On March 10, 2020, Tom Lingan was quoted in Inside EPA about the White House Council on Environmental Quality (CEQ) proposal to vastly limit the reach of the National Environmental Policy Act (NEPA) on a single, unique Supreme Court ruling.
The legal debate adds to spirited discussion over the sweeping proposal to amend the NEPA implementing rules in order to speed environmental reviews of federal actions, which CEQ accepted formal comments on the plan as of March 10.
Many aspects of the plan rely on the high court’s unanimous 2004 decision in Public Citizen v. Department of Transportation, which held that the Federal Motor Carrier Safety Administration (FMCSA) need not consider the environmental impacts of allowing highly polluting Mexican trucks on U.S. roads because it had no control over the trucks once a ban on their entrance was lifted.

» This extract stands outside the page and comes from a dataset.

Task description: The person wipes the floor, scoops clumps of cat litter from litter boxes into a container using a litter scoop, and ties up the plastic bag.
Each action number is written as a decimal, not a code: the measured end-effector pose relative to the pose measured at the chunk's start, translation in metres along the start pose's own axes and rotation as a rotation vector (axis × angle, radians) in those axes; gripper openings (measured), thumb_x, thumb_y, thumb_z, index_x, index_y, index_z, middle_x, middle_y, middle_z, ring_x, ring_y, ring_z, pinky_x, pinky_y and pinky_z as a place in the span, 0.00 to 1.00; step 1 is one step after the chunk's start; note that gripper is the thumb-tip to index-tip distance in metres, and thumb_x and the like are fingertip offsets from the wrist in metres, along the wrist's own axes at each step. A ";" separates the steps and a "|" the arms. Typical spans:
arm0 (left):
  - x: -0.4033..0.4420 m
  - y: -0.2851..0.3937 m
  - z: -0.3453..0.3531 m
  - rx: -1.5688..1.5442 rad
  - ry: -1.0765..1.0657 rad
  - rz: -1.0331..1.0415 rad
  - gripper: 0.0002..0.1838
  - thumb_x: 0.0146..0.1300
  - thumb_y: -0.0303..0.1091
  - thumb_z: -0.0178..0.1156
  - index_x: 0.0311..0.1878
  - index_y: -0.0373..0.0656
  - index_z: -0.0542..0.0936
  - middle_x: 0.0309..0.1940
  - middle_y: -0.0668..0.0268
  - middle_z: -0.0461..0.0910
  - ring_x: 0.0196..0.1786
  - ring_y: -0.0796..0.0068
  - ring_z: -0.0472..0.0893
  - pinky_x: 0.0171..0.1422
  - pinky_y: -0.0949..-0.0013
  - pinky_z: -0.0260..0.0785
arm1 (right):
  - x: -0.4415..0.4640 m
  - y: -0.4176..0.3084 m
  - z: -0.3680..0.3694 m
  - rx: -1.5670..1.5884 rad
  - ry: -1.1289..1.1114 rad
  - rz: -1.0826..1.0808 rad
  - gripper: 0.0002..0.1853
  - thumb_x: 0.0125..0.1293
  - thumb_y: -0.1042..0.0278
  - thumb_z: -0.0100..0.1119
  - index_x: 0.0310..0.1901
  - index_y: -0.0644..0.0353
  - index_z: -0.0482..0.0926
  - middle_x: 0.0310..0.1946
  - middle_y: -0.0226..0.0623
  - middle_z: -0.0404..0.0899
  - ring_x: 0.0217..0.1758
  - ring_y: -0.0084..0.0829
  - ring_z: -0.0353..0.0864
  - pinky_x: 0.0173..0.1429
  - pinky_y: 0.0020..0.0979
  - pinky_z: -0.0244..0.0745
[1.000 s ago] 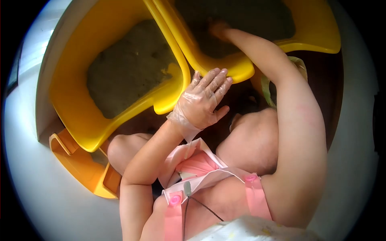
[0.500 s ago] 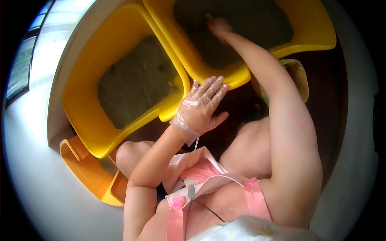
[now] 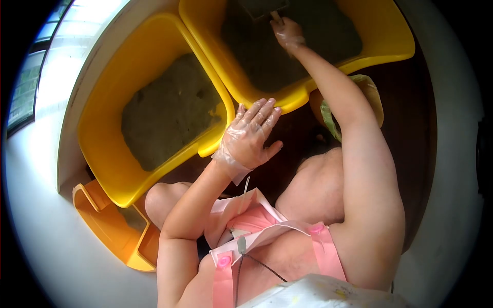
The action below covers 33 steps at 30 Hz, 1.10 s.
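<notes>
Yellow plastic tubs, two, side by side: a right tub (image 3: 385, 43) and, at its left, a left tub (image 3: 100, 143); orange plastic tub (image 3: 110, 228), one, well apart from the right tub, lower left; bag-lined container (image 3: 373, 97), one, just below it. Gloved hands, two: left hand (image 3: 242, 142), fingers slightly parted, thumb out, near the right tub's lower rim; right hand (image 3: 288, 35), fingers closed round one short-handled tool (image 3: 277, 18) inside the right tub.

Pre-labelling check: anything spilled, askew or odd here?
No spill or damage stands out. Mildly odd: a ragged yellow patch breaking the edge of the dark grey fill in the left yellow plastic tray, near the left hand in a clear plastic glove. Can't tell if it's bare plastic.
</notes>
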State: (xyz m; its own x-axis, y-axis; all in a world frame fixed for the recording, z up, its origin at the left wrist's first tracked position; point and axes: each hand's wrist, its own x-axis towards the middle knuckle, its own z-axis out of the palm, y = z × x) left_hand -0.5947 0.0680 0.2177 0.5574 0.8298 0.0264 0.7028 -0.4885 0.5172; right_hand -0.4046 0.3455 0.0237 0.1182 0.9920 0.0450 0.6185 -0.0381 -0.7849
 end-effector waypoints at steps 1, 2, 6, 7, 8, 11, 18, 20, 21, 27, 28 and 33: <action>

Lingan flagged the Public Citizen link during a Feb. 5 webinar. “Adopting and putting into the regulations” the limiting Supreme Court language means the court’s interpretation to not require cumulative effects “is now part and parcel of the rule,” he said.
And while the statute does not mention either “indirect” or “cumulative” impacts, it does require evaluation of adverse environmental effects, “which cannot be avoided” and could extend to those types of impacts, he added.
Like many others, Lingan expects the final rule will be challenged in court, and that its fate will be “based on what the statute says."